As Mishra shows in convincing detail, liberal argument outside the West formed a subtler, more complex picture of liberalism than commonly on offer. Among its themes were these. Liberals needn’t be doctrinal individualists; liberalism wasn’t just about liberty and rights but about social progress and state-building; liberalism was tangled at root with imperialism; liberalism wasn’t in itself democratic and inclusive but could be narrow and exclusive – and until the mid-20th century often was. All good points. But what is non-Western about them? As noted passim in my book, similar points were all made equally by Western liberals of a kind who didn’t fit what has become an easy, unhistorical caricature.

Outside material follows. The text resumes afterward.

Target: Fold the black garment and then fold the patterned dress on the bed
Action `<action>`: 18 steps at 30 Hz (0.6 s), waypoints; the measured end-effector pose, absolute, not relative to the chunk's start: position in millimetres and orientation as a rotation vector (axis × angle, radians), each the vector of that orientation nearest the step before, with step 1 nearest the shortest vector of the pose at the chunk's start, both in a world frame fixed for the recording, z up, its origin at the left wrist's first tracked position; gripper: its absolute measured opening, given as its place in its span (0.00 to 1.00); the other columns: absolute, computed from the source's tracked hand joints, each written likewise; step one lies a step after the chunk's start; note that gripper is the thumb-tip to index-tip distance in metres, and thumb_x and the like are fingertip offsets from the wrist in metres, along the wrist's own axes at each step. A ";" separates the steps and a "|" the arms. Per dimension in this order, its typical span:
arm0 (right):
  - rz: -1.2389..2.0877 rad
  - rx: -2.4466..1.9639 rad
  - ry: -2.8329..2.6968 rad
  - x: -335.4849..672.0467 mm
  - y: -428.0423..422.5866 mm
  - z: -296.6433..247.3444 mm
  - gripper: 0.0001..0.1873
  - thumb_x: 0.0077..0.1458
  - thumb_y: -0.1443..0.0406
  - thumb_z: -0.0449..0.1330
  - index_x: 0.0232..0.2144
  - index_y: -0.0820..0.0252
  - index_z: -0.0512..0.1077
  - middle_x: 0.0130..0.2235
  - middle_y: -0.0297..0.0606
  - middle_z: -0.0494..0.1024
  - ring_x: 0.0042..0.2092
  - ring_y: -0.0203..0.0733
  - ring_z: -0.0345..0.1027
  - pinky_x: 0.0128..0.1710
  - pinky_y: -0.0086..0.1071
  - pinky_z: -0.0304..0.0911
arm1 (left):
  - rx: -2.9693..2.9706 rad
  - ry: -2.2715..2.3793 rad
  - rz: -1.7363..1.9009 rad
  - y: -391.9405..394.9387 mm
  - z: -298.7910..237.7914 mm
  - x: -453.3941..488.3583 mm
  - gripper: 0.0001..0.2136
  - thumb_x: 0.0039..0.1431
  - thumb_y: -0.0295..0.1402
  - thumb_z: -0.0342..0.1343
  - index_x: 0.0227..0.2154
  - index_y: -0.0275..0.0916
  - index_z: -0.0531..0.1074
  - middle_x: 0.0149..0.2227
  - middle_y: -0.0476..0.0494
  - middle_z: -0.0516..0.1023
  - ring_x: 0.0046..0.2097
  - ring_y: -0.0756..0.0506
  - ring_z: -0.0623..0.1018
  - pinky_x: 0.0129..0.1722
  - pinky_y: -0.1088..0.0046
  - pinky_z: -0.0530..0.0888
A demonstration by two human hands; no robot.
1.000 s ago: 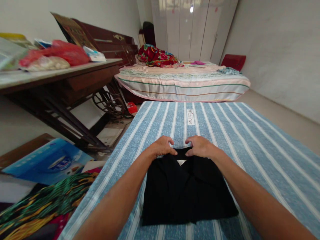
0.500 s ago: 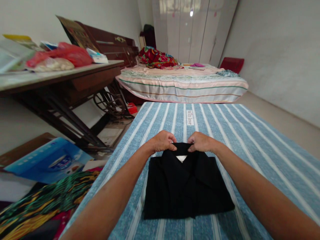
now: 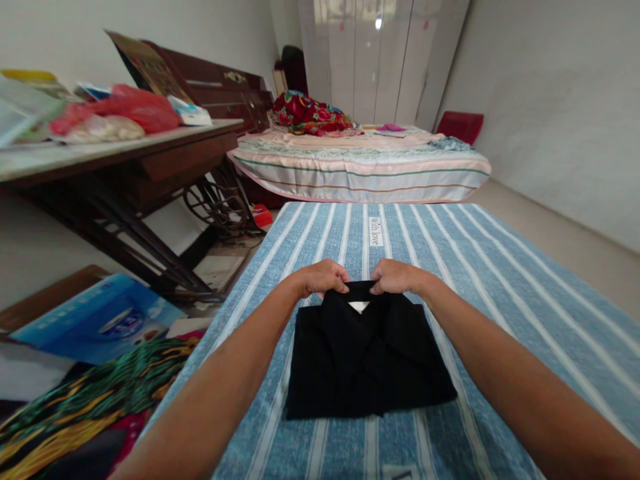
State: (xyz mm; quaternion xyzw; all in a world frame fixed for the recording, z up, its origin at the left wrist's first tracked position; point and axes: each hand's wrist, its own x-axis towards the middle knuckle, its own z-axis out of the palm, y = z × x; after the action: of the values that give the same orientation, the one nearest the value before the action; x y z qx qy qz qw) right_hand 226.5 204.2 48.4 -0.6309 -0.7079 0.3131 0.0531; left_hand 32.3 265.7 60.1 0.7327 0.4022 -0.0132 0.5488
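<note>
Left hand [image 3: 324, 275] is clamped on one side of the collar [image 3: 358, 291] of the folded black garment [image 3: 370, 363]. Right hand [image 3: 397, 276] pinches the collar's opposite side.

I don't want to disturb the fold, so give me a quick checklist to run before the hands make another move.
1. Left hand on the collar: ok, it pinches the left end.
2. Right hand on the collar: ok, it pinches the right end.
3. Black garment fully on the striped cloth: ok, no part hangs over the side.
4. Garment's lower edge straight: not ok, it bends upward in the picture toward the right corner.
5. Underside free of creases: cannot tell, it is hidden.
</note>
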 end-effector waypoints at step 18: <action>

Mishra is quite right that liberalism can’t be confined to the West. At the same time, he seems to take it for a discredited Western provincialism now approaching its end. Which is it?
Edmund Fawcett
London SW5
Pankaj Mishra is right that liberalism played a role in Japanese imperialism in Asia before 1945. But after the war the pacifist movement that repeatedly brought hundreds of thousands out in the streets of Tokyo to keep Japan demilitarised throughout the Cold War, against the wishes of the US, was led by liberals like Maruyama Masao.
Kiri Paramore
Leiden University, Netherlands
Ferdinand Mount states that William Ormsby-Gore, the colonial secretary in Neville Chamberlain’s government, ‘resigned’ in May 1938 because he disagreed with the cabinet’s policy on Palestine (LRB, 22 October). Maurice Cowling, in his definitive book on British politics in the 1930s, The Impact of Hitler, said that Chamberlain pushed Ormsby-Gore out of the cabinet because of his close family ties with such opponents of Appeasement as Lord Salisbury (Ormsby-Gore’s father-in-law) and Lord Cranborne (his brother-in-law). Disagreements over Palestine hardly entered into the matter.
Charles Coutinho
New York
Gavin Francis mentions that as late as the Tudor period, a cure for whooping cough was to pass the coughing child over and under a braying donkey (LRB, 19 November). In the course of research into modern day carers’ beliefs about pneumonia, I came across a similar practice in Peru. When mothers were asked what they would do if they thought their child had pneumonia, 3.2 per cent of respondents (16 mothers) stated they would pass a rabbit over their child. It would be interesting to know whether this therapeutic strategy evolved independently, or was imported as part of a package of ‘Western medicine’, presumably alongside other practices related to the new European imports of smallpox or measles.